The New York Contract is very logistic oriented, right? I mean, it's largely a process of moving the waste from New York City, out to our facilities. What's attractive to that contract though, obviously, is the fact that -- what we do well, is service municipal customers on a long term basis, and securing that predictable stream of waste and revenue, is obviously very attractive to us.

Now, we do a lot of transportation. We have got 18 transfer stations now. It's certainly something that we can do, and we think it really complements our EfW assets, particularly in light of the fact that we are not in the collection business. This essentially gives us a greater reach to -- in terms of, geographically, where we can draw waste from; and so to the extent we can do things like that, that enhances the value of our ESW assets, we are going to continue to look to do that.

Hamzah Mazari - Credit Suisse

Great. Thanks a lot.

Operator

Thank you. [Operator Instructions]. And the next question comes from Michael Hoffman from Wunderlich.

Michael Hoffman - Wunderlich Securities Inc.

Hi. Thank you very much for taking my question. I guess they are in two buckets; one, Fairfax. Its my understanding that the Fairfax solid waste authority is about to or has submitted a proposal to the Fairfax Board of Supervisors, and you confirm if that's in fact happening, and then remind us the mechanics of their process, once that Board of supervisors gets a proposal?

Anthony Orlando

Hi Michael, this is Tony. We are trying to really look at our business as a portfolio. I think the information that we have provided, helps you do that. We have certainly demonstrated a very good track record of extending contracts. We have been in discussions with our Fairfax client for quite some time. Our current contract with them runs through 2016, and we are optimistic that we will reach an agreement to extend that contract. But until that's done, I think its premature to discuss it.

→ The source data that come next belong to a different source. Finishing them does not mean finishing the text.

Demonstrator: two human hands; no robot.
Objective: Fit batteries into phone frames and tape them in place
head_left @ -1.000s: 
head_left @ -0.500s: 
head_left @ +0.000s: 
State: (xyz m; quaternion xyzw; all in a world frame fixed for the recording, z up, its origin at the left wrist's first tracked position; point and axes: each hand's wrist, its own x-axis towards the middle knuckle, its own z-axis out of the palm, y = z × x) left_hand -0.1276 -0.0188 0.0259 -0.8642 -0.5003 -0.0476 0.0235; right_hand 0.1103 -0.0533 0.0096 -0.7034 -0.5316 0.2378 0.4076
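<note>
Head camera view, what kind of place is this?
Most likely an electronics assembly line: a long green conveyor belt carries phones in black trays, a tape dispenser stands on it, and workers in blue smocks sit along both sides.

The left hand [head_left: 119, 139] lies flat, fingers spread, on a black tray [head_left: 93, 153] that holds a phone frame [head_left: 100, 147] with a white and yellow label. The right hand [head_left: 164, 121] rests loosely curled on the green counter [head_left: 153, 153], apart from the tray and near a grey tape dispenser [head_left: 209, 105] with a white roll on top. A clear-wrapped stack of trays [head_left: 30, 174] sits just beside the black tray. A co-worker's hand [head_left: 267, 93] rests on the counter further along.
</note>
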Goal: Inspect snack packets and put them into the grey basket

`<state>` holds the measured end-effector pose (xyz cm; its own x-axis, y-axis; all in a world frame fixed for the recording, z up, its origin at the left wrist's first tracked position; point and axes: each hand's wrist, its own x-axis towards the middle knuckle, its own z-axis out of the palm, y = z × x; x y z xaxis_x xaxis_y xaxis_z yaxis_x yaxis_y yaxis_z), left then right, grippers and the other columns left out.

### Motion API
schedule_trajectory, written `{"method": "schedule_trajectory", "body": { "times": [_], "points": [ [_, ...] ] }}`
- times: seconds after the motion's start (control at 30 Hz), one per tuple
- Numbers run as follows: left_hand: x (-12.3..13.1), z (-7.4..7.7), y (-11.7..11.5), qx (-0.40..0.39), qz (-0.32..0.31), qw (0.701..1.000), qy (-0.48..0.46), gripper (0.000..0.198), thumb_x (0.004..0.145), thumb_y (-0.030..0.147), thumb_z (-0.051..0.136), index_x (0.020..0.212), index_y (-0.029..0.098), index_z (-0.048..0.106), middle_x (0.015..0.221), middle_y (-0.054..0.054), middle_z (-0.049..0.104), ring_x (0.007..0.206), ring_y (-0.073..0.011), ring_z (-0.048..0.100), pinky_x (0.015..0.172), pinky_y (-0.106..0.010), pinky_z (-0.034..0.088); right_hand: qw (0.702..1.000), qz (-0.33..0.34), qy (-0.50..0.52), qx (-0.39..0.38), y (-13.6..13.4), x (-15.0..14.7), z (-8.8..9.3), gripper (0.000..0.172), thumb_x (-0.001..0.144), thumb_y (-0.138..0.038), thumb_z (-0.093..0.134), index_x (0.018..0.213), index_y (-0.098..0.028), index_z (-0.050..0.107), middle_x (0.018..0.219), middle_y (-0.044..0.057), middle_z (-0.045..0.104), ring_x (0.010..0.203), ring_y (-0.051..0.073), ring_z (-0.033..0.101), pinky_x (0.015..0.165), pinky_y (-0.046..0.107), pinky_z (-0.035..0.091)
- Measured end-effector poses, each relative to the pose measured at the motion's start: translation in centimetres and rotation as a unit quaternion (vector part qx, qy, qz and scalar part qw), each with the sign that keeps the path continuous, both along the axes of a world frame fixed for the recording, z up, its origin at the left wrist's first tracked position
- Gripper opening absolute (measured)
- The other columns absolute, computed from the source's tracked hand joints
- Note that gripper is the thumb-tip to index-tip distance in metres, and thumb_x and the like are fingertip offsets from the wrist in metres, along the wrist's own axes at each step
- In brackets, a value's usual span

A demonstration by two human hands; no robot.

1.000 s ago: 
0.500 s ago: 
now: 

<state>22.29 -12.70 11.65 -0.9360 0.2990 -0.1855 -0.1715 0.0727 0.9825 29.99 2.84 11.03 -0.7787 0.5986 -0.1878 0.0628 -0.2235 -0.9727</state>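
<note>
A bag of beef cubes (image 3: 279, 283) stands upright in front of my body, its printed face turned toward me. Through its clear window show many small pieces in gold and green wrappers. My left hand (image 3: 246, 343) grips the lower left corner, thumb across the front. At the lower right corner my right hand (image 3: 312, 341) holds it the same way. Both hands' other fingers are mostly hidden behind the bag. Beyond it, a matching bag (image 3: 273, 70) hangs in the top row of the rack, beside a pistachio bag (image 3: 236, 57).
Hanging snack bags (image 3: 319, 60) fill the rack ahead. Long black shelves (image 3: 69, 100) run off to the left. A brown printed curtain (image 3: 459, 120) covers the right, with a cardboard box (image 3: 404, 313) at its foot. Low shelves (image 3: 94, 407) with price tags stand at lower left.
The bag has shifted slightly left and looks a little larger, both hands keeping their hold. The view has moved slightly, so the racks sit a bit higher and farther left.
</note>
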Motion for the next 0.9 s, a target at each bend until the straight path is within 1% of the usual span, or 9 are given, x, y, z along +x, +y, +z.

Michael Hoffman - Wunderlich Securities Inc.

Okay. Just for your benefit, a person for Fairfax was at a conference recently, and stood up in front of an audience of about 100 people and said that they were doing this.

Anthony Orlando

No, I understand. As I said, we are certainly optimistic that we will reach agreement. But I just think its best to let those things play out, and as we have talked about, the contracts that got extended in the fourth quarter, I would hope to be able to talk about additional contracts getting extended some time during 2014.

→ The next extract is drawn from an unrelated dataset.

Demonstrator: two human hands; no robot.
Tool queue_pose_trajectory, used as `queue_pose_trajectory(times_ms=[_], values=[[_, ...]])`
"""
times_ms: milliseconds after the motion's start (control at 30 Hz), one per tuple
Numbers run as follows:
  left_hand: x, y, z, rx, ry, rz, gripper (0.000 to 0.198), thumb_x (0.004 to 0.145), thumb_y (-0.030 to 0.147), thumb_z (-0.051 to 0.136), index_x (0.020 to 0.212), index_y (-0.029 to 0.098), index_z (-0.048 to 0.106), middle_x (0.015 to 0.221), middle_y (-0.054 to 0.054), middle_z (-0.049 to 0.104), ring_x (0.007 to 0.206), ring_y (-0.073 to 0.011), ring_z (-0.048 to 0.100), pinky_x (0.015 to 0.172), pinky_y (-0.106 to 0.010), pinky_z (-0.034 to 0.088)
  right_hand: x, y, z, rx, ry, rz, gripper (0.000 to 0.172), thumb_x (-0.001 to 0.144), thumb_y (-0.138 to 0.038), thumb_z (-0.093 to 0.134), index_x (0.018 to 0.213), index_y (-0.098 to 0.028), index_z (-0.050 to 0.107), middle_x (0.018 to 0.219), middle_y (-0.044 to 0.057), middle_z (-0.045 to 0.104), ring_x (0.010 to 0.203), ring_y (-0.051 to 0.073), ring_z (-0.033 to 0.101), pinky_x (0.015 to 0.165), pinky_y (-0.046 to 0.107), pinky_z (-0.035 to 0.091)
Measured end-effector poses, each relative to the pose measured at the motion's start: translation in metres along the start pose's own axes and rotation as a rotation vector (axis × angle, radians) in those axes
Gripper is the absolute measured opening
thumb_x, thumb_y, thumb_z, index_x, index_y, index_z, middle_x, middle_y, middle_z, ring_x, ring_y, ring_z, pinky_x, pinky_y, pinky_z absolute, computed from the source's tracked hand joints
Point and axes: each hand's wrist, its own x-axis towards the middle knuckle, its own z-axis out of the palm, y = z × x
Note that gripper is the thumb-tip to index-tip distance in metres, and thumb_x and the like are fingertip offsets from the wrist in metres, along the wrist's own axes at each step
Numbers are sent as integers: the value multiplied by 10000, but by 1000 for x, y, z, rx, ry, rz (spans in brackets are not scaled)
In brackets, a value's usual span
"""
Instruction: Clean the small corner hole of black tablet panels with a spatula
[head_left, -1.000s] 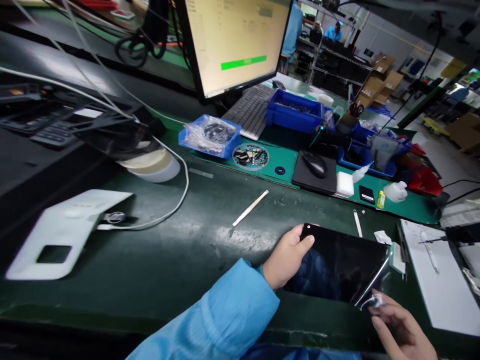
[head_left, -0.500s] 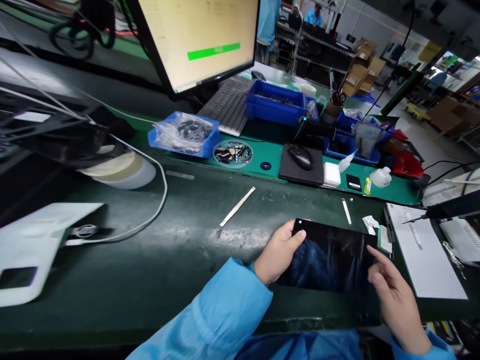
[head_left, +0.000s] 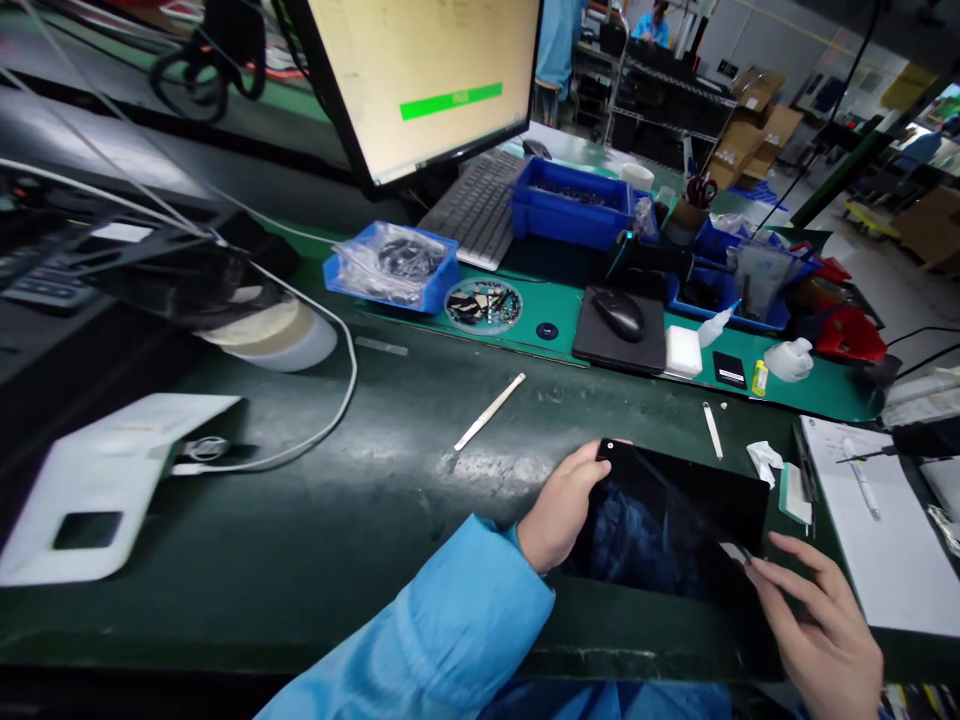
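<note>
A black tablet [head_left: 660,510] lies tilted in front of me near the table's front edge, its dark glossy screen facing up. My left hand [head_left: 562,505] grips its left end, thumb on the front corner and fingers underneath. At its right end, thumb and index finger of my right hand [head_left: 821,610] are pinched at the edge of what looks like a clear film [head_left: 733,552], which shows as a pale patch. From there a faint diagonal line runs across the screen. The other right fingers are loosely bent.
A white stick [head_left: 489,412] lies left of the tablet, and a small white tool [head_left: 712,431] behind it. Crumpled tissue [head_left: 764,461] and a paper sheet [head_left: 877,520] are at right. Behind are a mouse [head_left: 619,315], blue bins [head_left: 574,205] and a monitor [head_left: 435,60]. At left stands a white bracket [head_left: 97,480].
My right hand has gone from a pointing index finger at the tablet's right edge to a pinch lower down. A pale patch and diagonal line now show on the screen. The view has shifted slightly left.
</note>
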Motion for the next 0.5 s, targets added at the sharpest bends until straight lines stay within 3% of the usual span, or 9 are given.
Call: queue_pose_trajectory(times_ms=[267, 500], values=[[-1, 7, 7, -169, 2, -64, 429, 874, 522, 661, 1074, 166, 792, 1098, -80, 813, 1274, -348, 641, 1158, -428, 415, -13, 19, -2, 105, -67, 92, 98, 915, -350, 727, 972, -312, 797, 1383, 55, 627, 1209, 323, 629, 1006, 475, 550], [-3, 13, 9, -233, 25, -154, 416, 830, 502, 725, 1027, 142, 793, 1068, -92, 815, 1186, -355, 693, 1066, -428, 491, -22, 42, -5, 140, -106, 146, 109, 896, -372, 747, 947, -285, 788, 1432, 55, 614, 1263, 320, 610, 1014, 430, 562]])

Michael Hoffman - Wunderlich Securities Inc.

Okay. Second question on growth capital. Based on the way you described everything, and showed us all the pieces on page 18, am I concluding correctly that I can assume that growth capital comes down in 2015, and further in 2016, based on what we know today?

Anthony Orlando

Yes. If we don't secure new opportunities to invest, then it would wind down. Sure.

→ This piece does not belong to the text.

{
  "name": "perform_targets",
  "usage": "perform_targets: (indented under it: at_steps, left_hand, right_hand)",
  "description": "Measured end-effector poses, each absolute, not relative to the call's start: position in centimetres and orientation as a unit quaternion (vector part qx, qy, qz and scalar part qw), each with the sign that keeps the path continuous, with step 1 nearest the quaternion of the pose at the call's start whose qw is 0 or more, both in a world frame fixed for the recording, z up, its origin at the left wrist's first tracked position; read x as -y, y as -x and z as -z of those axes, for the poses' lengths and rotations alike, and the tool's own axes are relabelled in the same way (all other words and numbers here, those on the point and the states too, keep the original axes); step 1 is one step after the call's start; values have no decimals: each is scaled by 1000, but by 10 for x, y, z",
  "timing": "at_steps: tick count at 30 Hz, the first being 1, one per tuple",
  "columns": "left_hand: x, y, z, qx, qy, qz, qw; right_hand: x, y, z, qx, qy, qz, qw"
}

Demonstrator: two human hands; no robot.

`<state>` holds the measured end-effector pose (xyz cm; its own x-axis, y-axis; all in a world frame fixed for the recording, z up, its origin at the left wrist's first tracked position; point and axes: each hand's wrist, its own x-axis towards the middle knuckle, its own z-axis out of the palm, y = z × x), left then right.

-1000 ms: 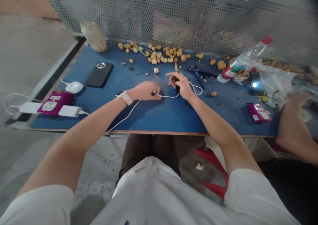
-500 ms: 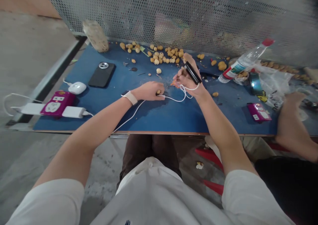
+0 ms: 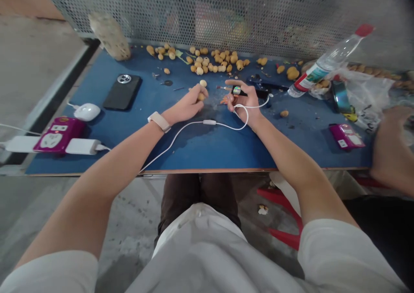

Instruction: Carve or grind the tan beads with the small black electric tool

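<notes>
My left hand (image 3: 186,105), wearing a pale wristband, is closed around a small tan gourd (image 3: 201,97) that shows between thumb and fingers. A paler round gourd (image 3: 203,83) lies just beyond those fingertips. In my right hand (image 3: 248,104) is a black electric engraving pen (image 3: 258,93), lying nearly level, its thin tip pointing left toward the gourd. The pen's white cable (image 3: 226,126) loops below that hand and runs left past an inline switch (image 3: 209,122) resting on the table. By my right fingers is a small orange bristly piece (image 3: 224,100); whether they touch it I cannot tell.
Several small gourds (image 3: 223,58) lie along the perforated metal panel (image 3: 145,13). On the blue table (image 3: 207,155) are a phone (image 3: 123,92), a white case (image 3: 86,112), purple power sockets (image 3: 61,133), a filled bag (image 3: 110,34) and a leaning bottle (image 3: 333,60). Another person's arm (image 3: 393,151) is at right.
My left hand has moved up and away from the inline switch, keeping the gourd. The engraving pen has swung from steeply tilted to nearly level in my right hand, tip now leftward.
</notes>
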<state>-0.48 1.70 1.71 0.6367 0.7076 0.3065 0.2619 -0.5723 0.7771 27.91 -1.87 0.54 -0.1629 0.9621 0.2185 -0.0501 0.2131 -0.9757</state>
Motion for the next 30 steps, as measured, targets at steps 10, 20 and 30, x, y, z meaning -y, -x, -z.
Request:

Michael Hoffman - Wunderlich Securities Inc.

All right.

Anthony Orlando

Hopefully, we do find new opportunities. But --

Michael Hoffman - Wunderlich Securities Inc.

I get that. But underlying assumption is, there is always going to some level of growth capital, but we are probably hitting a peak in 2014, trending down some in 2015, and then it will settle to a more lower, but ongoing level of activity. Is that an appropriate way to think about it?

Anthony Orlando

I mean, with the things that we have in hand, that's the profile. And I think that's probably, typically the case, as with any profile we think we have in hand or our near term, and then they start winding down. But a couple of big projects, with Essex and New York, no doubt. And we have gone through the bulk of, at least what today's technology would allow on metal. Maybe there will be some [indiscernible] technology down the road. But yes, that's the profile.

Michael Hoffman - Wunderlich Securities Inc.

Okay. Thank you for that help.

Operator

Thank you. And the next question comes from Dan Mannes with Avondale Partners.

Daniel Mannes - Avondale Partners

Thanks. Good morning everyone, and I wanted to give at least some appreciation for the enhanced disclosure on the 2014 revenue build up. I think it certainly helps us out a bunch, so, thanks for that.

Brad Helgeson

Same here.

Daniel Mannes - Avondale Partners

The downside with giving us more disclosures, if you give us an inch, we take a mile. So what I am going to do actually is ask a little bit, if you can may be give us a little bit more color on 2015 and 2016. That's something you certainly talked about last year at this time, is how to think through, may be, some of the puts and takes. You gave us a little bit more in power, but maybe can you walk us through, may be in a little more detail, the way you see fee transitions and may be the impact of New York a little bit, as we think about the longer term picture here?

Brad Helgeson

Let me take a shot at that Dan. I think, I can summarize information that we have provided before, as well as during this call, and hopefully that will help to give you a picture. I think the way I would describe it is, we have got a very stable business profile, and that our financial performance is most likely to be driven by changes in market price over time. To be clear with respect to the contracts and contract transitions relating to the existing business, we also see a great deal of stability going forward.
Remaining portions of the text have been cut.